There are over 10,000 garment manufacturing industries in Tirupur on which six lakh workers depend.

FEW NEW ORDERS

Garment manufacturers in Tirupur say that knitwear sales have stagnated in the past as well affecting production and employment opportunities, but the current situation is severe.

“The knitwear units are not receiving orders because they are unable to negotiate with the export traders and reach a fair consensus,” a senior journalist Thooyavan Velumani who is based in Tirupur told NewsClick.

“Regarding the increased quotation for production, the export traders say ‘ups and downs in yarn price is your domestic problem, as far as we are concerned we will grant new orders if your asking price is good, otherwise we will look elsewhere’” he added.

Tirupur Exporters And Manufacturers Association (TEAMA) President Muthu Rathinam told NewsClick, “our competition markets such as Bangladesh, Vietnam, Ethiopia and China received orders in the ongoing season because the yarn price was high in India and we could not quote convenient prices.”

“Even the few big domestic garment manufacturing units such as Lux, Amul and Dixcy which manufacture garments to the tune of Rs 10,000 crores per year, are now stocked with pre-made clothes,” Thooyavan said.

“Around 18 months ago the price of one kilo of cotton yarn was Rs 220 and it rose to Rs 460 in May 2022. A more than 100% increase. It has now reduced to Rs 400” he added.

Unable to purchase cotton at this price, the Tirupur industry is shifting to synthetic fibre such as rayon and polyester.

MSME CRUSHED, CORP REAP PROFIT

In this situation, only the large export companies are getting orders, and the small and micro exporters are struggling. Around 90% of the units are Micro, Small and Medium Enterprises (MSME), and only 10% are corporates in Tirupur.

“This is a good time for the 10% corporate garment industries in Tirupur. They have a vertical set-up in which all the nine types of processing for knitwear are in-house,” said Rathinam

“They also have solar and wind energy facilities. They are functioning conveniently, MSMEs are struggling,” he said.
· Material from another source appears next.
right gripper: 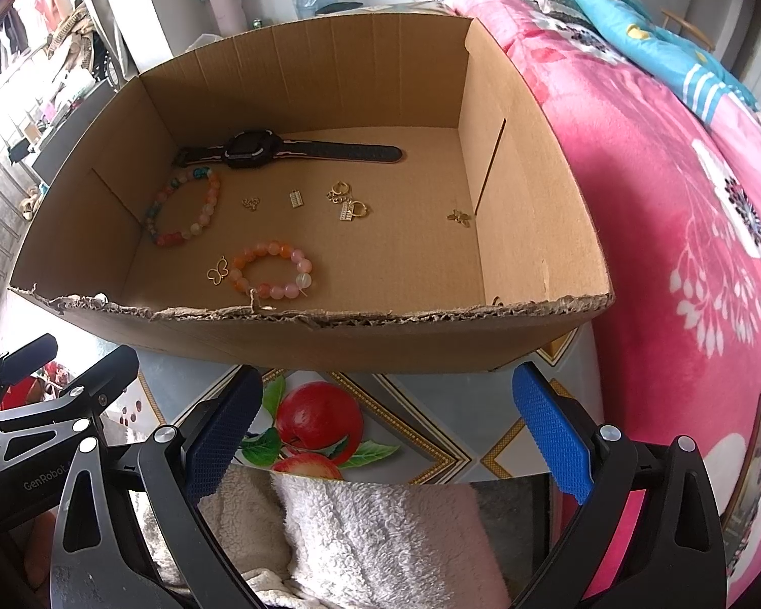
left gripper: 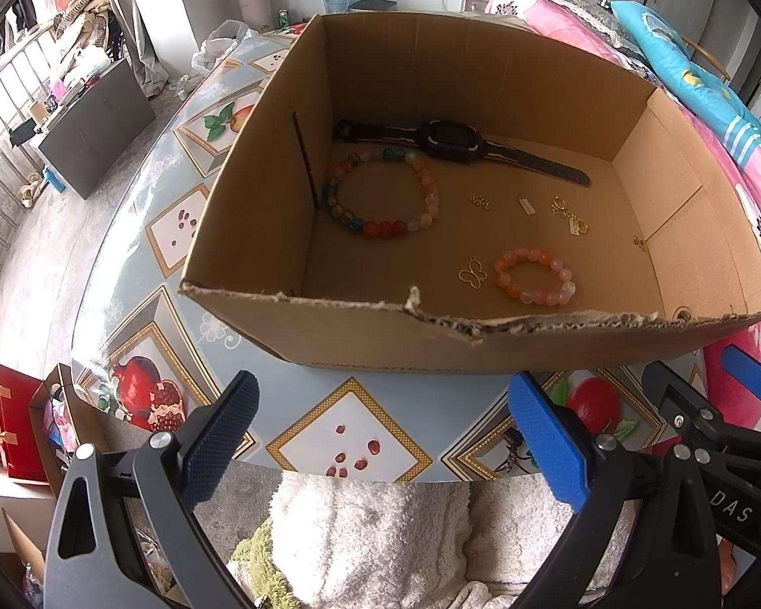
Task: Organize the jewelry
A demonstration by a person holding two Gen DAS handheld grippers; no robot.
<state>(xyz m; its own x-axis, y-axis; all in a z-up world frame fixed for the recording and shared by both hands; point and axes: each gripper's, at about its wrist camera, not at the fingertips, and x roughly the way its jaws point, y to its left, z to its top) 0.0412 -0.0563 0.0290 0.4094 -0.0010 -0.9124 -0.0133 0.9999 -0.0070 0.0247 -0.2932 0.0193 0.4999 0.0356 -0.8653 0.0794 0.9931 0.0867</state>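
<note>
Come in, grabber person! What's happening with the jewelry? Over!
Left gripper and right gripper open, empty. Bracelets, watch, charms in box. Nothing blocking.

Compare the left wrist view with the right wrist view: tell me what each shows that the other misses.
Only the left wrist view shows the red bag on the floor and the pomegranate print. Only the right wrist view shows the gold bee charm clearly and the apple print. Both show the cardboard box holding the watch, two bead bracelets and gold charms, with both grippers open and outside it.
</note>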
“Moreover the corporates have money and political weight, they get what they want. But, when we want to meet the respective ministers and leaders, we are not given appointments,” he added.

NO JOBS

Although production is underway in the corporate manufacturing units, it does not provide employment to the local population.
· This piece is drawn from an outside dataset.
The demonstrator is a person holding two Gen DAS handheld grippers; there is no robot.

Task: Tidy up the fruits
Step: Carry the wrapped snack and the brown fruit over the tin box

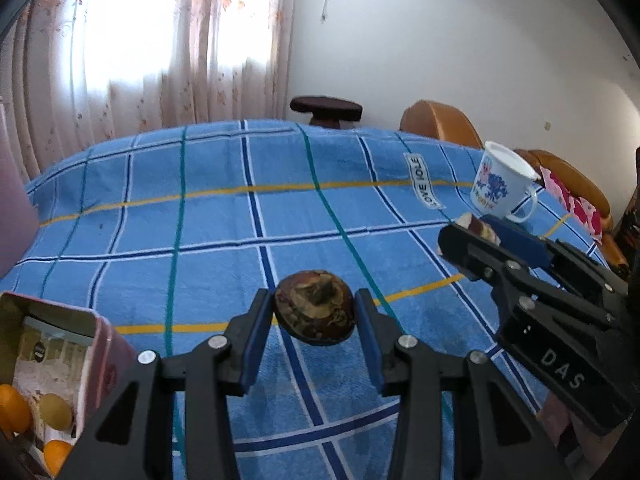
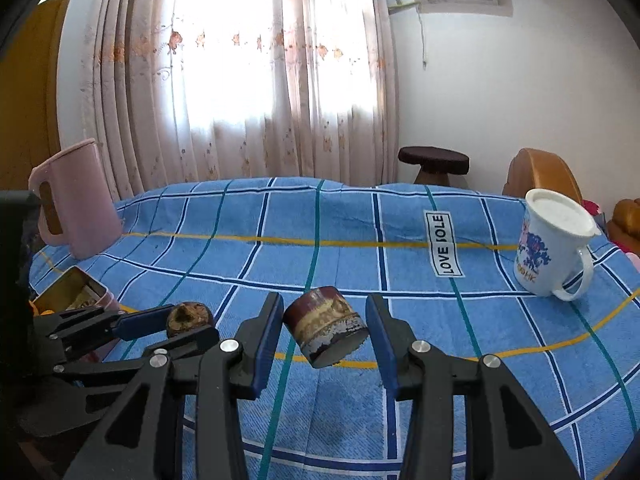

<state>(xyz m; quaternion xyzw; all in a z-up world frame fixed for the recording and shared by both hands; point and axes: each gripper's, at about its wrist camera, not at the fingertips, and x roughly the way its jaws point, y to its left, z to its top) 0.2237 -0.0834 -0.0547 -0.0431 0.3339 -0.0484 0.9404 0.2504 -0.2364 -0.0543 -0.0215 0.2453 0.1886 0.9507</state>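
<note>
1. Now left gripper (image 1: 314,316) is clamping a brown fruit (image 1: 314,312) above the cloth (image 1: 200,240).
2. Right gripper (image 2: 325,328) is clamping a cut piece (image 2: 326,330).
3. Tin (image 1: 92,344) is holding oranges (image 1: 14,408); both held pieces remaining.

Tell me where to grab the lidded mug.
Probably the handle: it loops out of the mug at its near right, so come from that side. The lid rules out pinching the rim.

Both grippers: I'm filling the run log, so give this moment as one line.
left gripper: shut on round brown fruit | right gripper: shut on cut fruit piece | both above blue cloth | tin holds oranges
</note>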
Thooyavan said “even if there are jobs in big companies, they give preferential work to other state workers staying in hostels. Not only do they get relatively low wages, but if they are not given jobs they may leave for their hometowns en masse. It is difficult to bring them back when needed”.

“The local workers get minimum and short-time work, they are compelled to share the work and split the pay” he added.
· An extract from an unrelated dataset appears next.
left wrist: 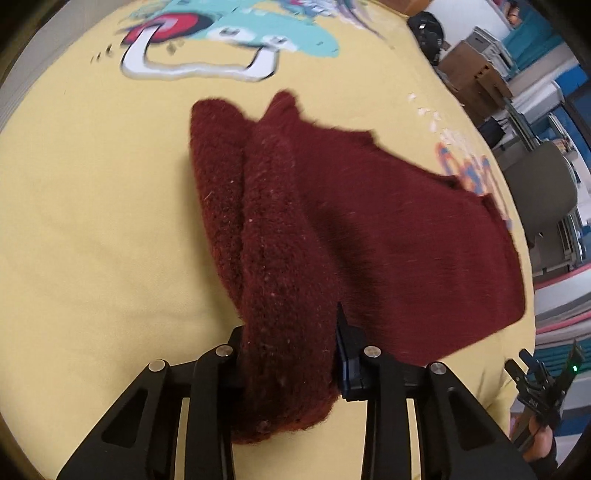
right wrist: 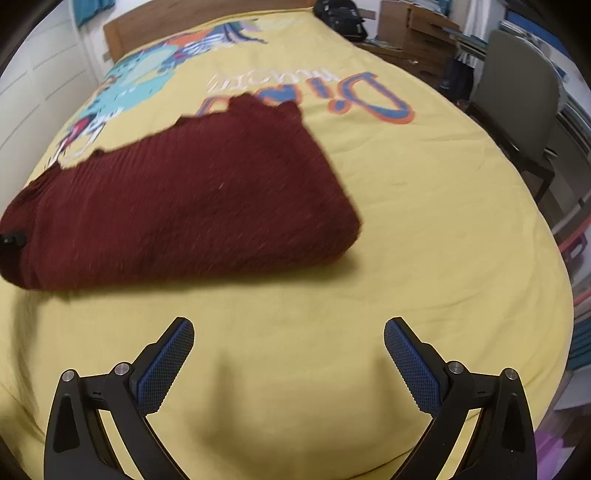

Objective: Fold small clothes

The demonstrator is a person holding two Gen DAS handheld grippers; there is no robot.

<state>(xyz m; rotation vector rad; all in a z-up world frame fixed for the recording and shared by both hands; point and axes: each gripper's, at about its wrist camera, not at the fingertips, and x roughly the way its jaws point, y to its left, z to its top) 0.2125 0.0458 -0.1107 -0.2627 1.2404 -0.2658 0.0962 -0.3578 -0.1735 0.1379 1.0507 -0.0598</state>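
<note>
Both views are evenly lit by soft indoor light, with no glare. The maroon garment (right wrist: 177, 206) throws a soft shadow on the yellow bed cover (right wrist: 424, 229) toward 6 o'clock. Motion blur smears the printed picture at 12 o'clock. Fisheye distortion bends the edges, and the corners are black.

A yellow bedsheet (right wrist: 424, 221) with a turquoise cartoon print (right wrist: 136, 88) and orange lettering (right wrist: 373, 92) covers the bed. Beyond its far right corner stand cardboard boxes (right wrist: 413, 33), a black bag (right wrist: 341, 16) and a grey chair (right wrist: 517, 96).
</note>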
He further said, “a woman worker who used to earn Rs 2,000 a week is now struggling to get Rs 400 a week”.

“The demand for workers known as ‘sample tailors’ is usually high and even they do not have work. Their role is to make sample garments when new orders come in. If there is no work for them, it means new orders are not coming in, there is no production and no employment” said Thooyavan.

After agriculture, weaving is the industry that gives maximum employment in Tamil Nadu. At present, about 70% of conventional garment production is not happening in Tirupur. A direct consequence of this is the unemployment of workers. The industry extensively employs women.

LOCAL ECONOMY IN SHAMBLES

Experts say that even if the Tirupur textile industry recovers from this plight, it is difficult to revert to the golden years of production.

“The row houses in the garment workers' quarters are mostly vacant nowadays. The usual traffic in the city has also reduced. Sales in all commercial shops like petty stores, tea shops, and restaurants have also decreased,” said Thooyavan.

“Successive policies of the BJP government have destabilised the city and plunged it into the dark ages. Demonetisation, GST, increase in prices of raw materials (including yarn, spare parts), overall domestic market decline and people's decreased purchasing power have brought the district to this situation,” he added.

The TEAMA is demanding government intervention to control cotton yarn prices and to categorise cotton as an essential commodity.